The Housekeeper's Awakening(4)

By: Sharon Kendrick


Carly’s hands balled into two fists, because now he had her in a corner and they both knew it. He paid her a staggeringly generous amount of money, most of which she squirrelled away towards her goal of getting to med school.

She had the cushiest of positions here, which left her plenty of time to study. As jobs went, she would go so far as to say she loved working here. She loved it most when Luis was out of the country, which was most of the time. He had gorgeous homes in far-flung corners of the world, sited wherever he had business interests, and his English residence was usually bottom on his list of visits. She wasn’t even sure why he bothered keeping this vast, country house until one day she had summoned up the courage to ask his burly assistant, Diego. ‘Tax,’ had been the ex-wrestler’s terse reply.

Carly’s role was to keep the house in a constant state of readiness in case Luis should decide to pay an unexpected visit. In fact, he wouldn’t be here now were it not for the charity car race which she thought he’d been insane to enter and which had ended with him smashing his pelvis and spending weeks in hospital.

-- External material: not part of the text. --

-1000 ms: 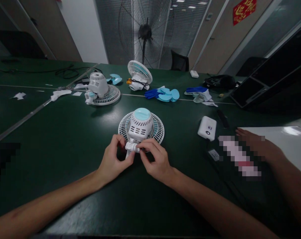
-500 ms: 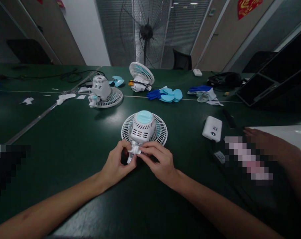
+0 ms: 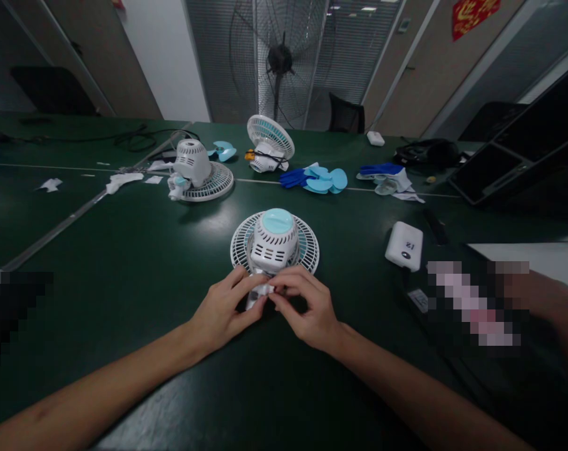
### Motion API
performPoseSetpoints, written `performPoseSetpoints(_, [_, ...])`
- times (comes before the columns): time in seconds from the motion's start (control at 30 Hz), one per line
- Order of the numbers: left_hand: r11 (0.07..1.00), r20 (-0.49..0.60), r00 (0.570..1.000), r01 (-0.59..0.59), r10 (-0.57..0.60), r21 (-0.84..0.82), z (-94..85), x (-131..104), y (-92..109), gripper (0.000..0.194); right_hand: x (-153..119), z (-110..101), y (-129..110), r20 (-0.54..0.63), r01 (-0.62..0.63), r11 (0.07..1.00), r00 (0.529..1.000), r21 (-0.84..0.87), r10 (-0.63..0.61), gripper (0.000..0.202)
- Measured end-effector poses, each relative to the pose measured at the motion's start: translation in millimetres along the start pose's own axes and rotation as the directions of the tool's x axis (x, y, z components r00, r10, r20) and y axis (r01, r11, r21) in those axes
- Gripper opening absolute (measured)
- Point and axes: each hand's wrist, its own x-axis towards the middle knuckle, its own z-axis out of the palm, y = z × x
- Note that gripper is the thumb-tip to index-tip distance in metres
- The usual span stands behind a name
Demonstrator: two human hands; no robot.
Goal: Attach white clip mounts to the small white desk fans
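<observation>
A small white fan (image 3: 270, 255) with a turquoise rear cap lies grille-down on the green table in front of me. At its near side is a white plastic neck piece (image 3: 260, 290), partly covered by my fingers. My left hand (image 3: 225, 308) is closed around the left of this piece, thumb below and fingers above. From the right, the thumb and fingertips of my right hand (image 3: 309, 307) pinch the piece's right end. Whatever small part lies between those fingertips is hidden.
Behind stand two more fan heads (image 3: 192, 164) (image 3: 268, 144). Turquoise fan blades (image 3: 328, 180), blue-and-white gloves (image 3: 386, 178) and a white power bank (image 3: 404, 246) lie about. Another person's hand (image 3: 540, 294) is at right. A large black fan (image 3: 280, 59) stands beyond the table.
My left fingers have shifted over the top of the neck piece, and my right fingertips have moved slightly right to its end. The other person's hand at right has moved. The view shifted slightly.
</observation>
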Motion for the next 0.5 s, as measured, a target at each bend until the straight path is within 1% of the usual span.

She looked at him—thinking about his general high-handedness and arrogance and whether she would be able to tolerate it on a far more intimate basis. How could she possibly massage him without giving into the temptation to sink her fingernails into that silken olive flesh of his and make him squirm? How on earth would she be able to touch such a notorious sex god, without making a complete and utter fool of herself?

‘I just wonder whether you might be better getting another professional in,’ she said stubbornly.

He flicked a glance at Mary Houghton, who was still standing in exactly the same position and Carly saw his mouth twist with undisguised irritation. ‘Can you give us a moment, please, Mary?’

‘Of course I can. I’ll...I’ll talk to you when you’ve finished in here, Carly.’ There was a pause, before Mary held her hand out. ‘Goodbye, Luis. It’s been...well, it’s been great.’

He nodded, but Carly thought how cold his face looked as he propped himself up on one elbow, before shaking the physiotherapist’s hand. Whatever Mary had said or done had not pleased him.

‘Goodbye, Mary,’ he said.

There was silence as she left the room and Luis sat up—impatiently gesturing for Carly to hand him the robe hanging from a hook on the back of the door.

She did as he wanted—quickly averting her eyes until he’d covered up with the black towelling robe, but when he spoke, he still sounded irritated.

‘Why are you so reluctant to do what I ask?’ he demanded. ‘Why are you being so damned stubborn?’

For a moment Carly didn’t answer. Would he scoff if he knew that his proposed intimacy scared her? Or would he just be shocked to learn that she had allowed one horrendous experience to colour her judgement—and she’d spent her life running away from the kind of personal contact which most women of her age considered perfectly natural? Someone like Luis would probably tell her to ‘move on’, in the way that people did—as if it were that easy.

And this was about more than what had happened to her, wasn’t it? She could see nothing but trouble if she agreed, because rich and powerful men like Luis were trouble. Hadn’t her own sister been chasing that kind of man ever since she’d first sprouted breasts, and didn’t she keep on going back for more—despite getting knocked back, time after time?

Thoughts of Bella’s inglorious escapades flitted through her mind as she met Luis’s luminous gaze. ‘I don’t want to neglect my housekeeping duties,’ she said.

‘Then get somebody else to do the cooking and the cleaning instead of you. How difficult can it be?’

Carly flushed. She knew that housekeeping wasn’t up there with being a lawyer or a doctor, but she still found it faintly humiliating to hear Luis dismiss her job quite so flippantly.

‘Or get in a professional masseuse who could do it better than I ever could?’ she suggested again.

‘No,’ he said, almost viciously. ‘I’m sick of strangers. Sick of people with different agendas, coming into my house and telling me what I must and mustn’t do.’ His mouth hardened into a forbidding line. ‘What’s the matter, Carly? Are you objecting on the basis that providing massage for your recuperating boss isn’t written into your contract?’

‘I haven’t got a contract,’ she said bluntly.

‘You haven’t?’

‘No. You told me when I interviewed for the job that if I didn’t trust you to give me your word, then you weren’t the kind of person you wanted working for you.’